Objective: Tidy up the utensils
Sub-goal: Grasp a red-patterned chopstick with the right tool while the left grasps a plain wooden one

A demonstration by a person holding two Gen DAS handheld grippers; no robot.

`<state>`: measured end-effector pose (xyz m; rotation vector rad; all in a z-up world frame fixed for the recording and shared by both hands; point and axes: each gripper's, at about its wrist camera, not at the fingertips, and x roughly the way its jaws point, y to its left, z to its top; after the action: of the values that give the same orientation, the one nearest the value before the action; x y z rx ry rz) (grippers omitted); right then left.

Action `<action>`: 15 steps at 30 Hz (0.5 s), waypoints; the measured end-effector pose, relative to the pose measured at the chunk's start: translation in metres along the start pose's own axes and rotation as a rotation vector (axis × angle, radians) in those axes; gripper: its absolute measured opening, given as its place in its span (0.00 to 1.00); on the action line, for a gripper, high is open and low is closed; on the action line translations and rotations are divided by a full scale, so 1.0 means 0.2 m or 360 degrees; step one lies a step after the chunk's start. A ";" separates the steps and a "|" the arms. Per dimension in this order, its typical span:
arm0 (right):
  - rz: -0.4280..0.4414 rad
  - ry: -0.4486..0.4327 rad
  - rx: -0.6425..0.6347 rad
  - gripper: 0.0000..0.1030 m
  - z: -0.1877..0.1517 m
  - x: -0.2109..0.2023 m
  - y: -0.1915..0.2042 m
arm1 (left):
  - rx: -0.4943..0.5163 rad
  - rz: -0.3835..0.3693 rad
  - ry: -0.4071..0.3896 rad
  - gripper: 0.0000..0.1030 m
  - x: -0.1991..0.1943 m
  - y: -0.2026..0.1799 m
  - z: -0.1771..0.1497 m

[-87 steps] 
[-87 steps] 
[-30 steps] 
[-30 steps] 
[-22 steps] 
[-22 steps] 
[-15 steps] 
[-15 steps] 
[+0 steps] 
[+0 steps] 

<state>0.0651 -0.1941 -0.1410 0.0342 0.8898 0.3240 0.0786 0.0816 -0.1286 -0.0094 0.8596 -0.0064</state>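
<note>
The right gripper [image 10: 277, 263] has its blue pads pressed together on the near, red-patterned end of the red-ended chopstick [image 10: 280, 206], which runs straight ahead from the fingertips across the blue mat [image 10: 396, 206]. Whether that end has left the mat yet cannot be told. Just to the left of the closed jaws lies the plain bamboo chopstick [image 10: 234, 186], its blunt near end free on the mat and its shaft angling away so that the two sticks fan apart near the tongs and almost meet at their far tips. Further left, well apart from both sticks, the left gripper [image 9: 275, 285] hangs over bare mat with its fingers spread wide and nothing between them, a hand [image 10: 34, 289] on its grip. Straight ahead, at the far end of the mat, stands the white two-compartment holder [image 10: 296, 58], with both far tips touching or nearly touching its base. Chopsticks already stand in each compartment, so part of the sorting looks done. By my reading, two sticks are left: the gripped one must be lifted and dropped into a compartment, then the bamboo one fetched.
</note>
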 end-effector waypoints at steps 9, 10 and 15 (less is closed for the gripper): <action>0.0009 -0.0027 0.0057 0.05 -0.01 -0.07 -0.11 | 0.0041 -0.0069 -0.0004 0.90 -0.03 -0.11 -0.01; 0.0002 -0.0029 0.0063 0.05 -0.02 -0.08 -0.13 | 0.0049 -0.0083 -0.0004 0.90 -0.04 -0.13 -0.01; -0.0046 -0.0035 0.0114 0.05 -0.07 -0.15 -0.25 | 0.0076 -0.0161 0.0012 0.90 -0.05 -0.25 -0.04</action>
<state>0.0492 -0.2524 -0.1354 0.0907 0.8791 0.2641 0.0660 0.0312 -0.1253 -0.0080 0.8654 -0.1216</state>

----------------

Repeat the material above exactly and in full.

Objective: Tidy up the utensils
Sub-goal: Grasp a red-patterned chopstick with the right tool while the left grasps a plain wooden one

A demonstration by a person holding two Gen DAS handheld grippers; no robot.

`<state>`: measured end-effector pose (xyz m; rotation vector rad; all in a z-up world frame fixed for the recording and shared by both hands; point and axes: each gripper's, at about its wrist camera, not at the fingertips, and x roughly the way its jaws point, y to its left, z to its top; after the action: of the values that give the same orientation, the one nearest the value before the action; x y z rx ry rz) (grippers omitted); right then left.

Action `<action>`: 15 steps at 30 Hz (0.5 s), waypoints; the measured end-effector pose, relative to the pose measured at the chunk's start: translation in metres along the start pose's own axes and rotation as a rotation vector (axis × angle, radians) in those axes; gripper: its absolute measured opening, given as its place in its span (0.00 to 1.00); on the action line, for a gripper, high is open and low is closed; on the action line translations and rotations are divided by a full scale, so 1.0 means 0.2 m or 360 degrees; step one lies a step after the chunk's start. A ";" separates the steps and a "|" the arms. Per dimension in this order, its typical span:
arm0 (right):
  - rz: -0.4280..0.4414 rad
  - ry: -0.4486..0.4327 rad
  - rx: -0.6425..0.6347 rad
  - gripper: 0.0000..0.1030 m
  - z: -0.1877..0.1517 m
  - x: -0.2109..0.2023 m
  - y: -0.1915..0.2042 m
arm1 (left):
  - rx: -0.4943..0.5163 rad
  - rz: -0.3835..0.3693 rad
  - ry: -0.4071..0.3896 rad
  - gripper: 0.0000..0.1030 m
  - x: -0.1991..0.1943 m
  - y: -0.2026..0.1799 m
  - z: -0.1771..0.1497 m

[-87 steps] 
[-87 steps] 
[-30 steps] 
[-30 steps] 
[-22 steps] 
[-22 steps] 
[-15 steps] 
[-15 steps] 
[+0 steps] 
[+0 steps] 

<state>0.0651 -0.1941 -0.1410 0.0342 0.8898 0.3240 0.0786 0.0816 -0.1286 -0.0094 0.8596 -0.0064</state>
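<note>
The right gripper [image 10: 277, 263] has its blue pads pressed together on the near, red-patterned end of the red-ended chopstick [image 10: 280, 206], which runs straight ahead from the fingertips across the blue mat [image 10: 396, 206]. Whether that end has left the mat yet cannot be told. Just to the left of the closed jaws lies the plain bamboo chopstick [image 10: 234, 186], its blunt near end free on the mat and its shaft angling away so that the two sticks fan apart near the tongs and almost meet at their far tips. Further left, well apart from both sticks, the left gripper [image 9: 275, 285] hangs over bare mat with its fingers spread wide and nothing between them, a hand [image 10: 34, 289] on its grip. Straight ahead, at the far end of the mat, stands the white two-compartment holder [image 10: 296, 58], with both far tips touching or nearly touching its base. Chopsticks already stand in each compartment, so part of the sorting looks done. By my reading, two sticks are left: the gripped one must be lifted and dropped into a compartment, then the bamboo one fetched.
</note>
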 end-effector waypoints at steps 9, 10 and 15 (less is closed for the gripper): <action>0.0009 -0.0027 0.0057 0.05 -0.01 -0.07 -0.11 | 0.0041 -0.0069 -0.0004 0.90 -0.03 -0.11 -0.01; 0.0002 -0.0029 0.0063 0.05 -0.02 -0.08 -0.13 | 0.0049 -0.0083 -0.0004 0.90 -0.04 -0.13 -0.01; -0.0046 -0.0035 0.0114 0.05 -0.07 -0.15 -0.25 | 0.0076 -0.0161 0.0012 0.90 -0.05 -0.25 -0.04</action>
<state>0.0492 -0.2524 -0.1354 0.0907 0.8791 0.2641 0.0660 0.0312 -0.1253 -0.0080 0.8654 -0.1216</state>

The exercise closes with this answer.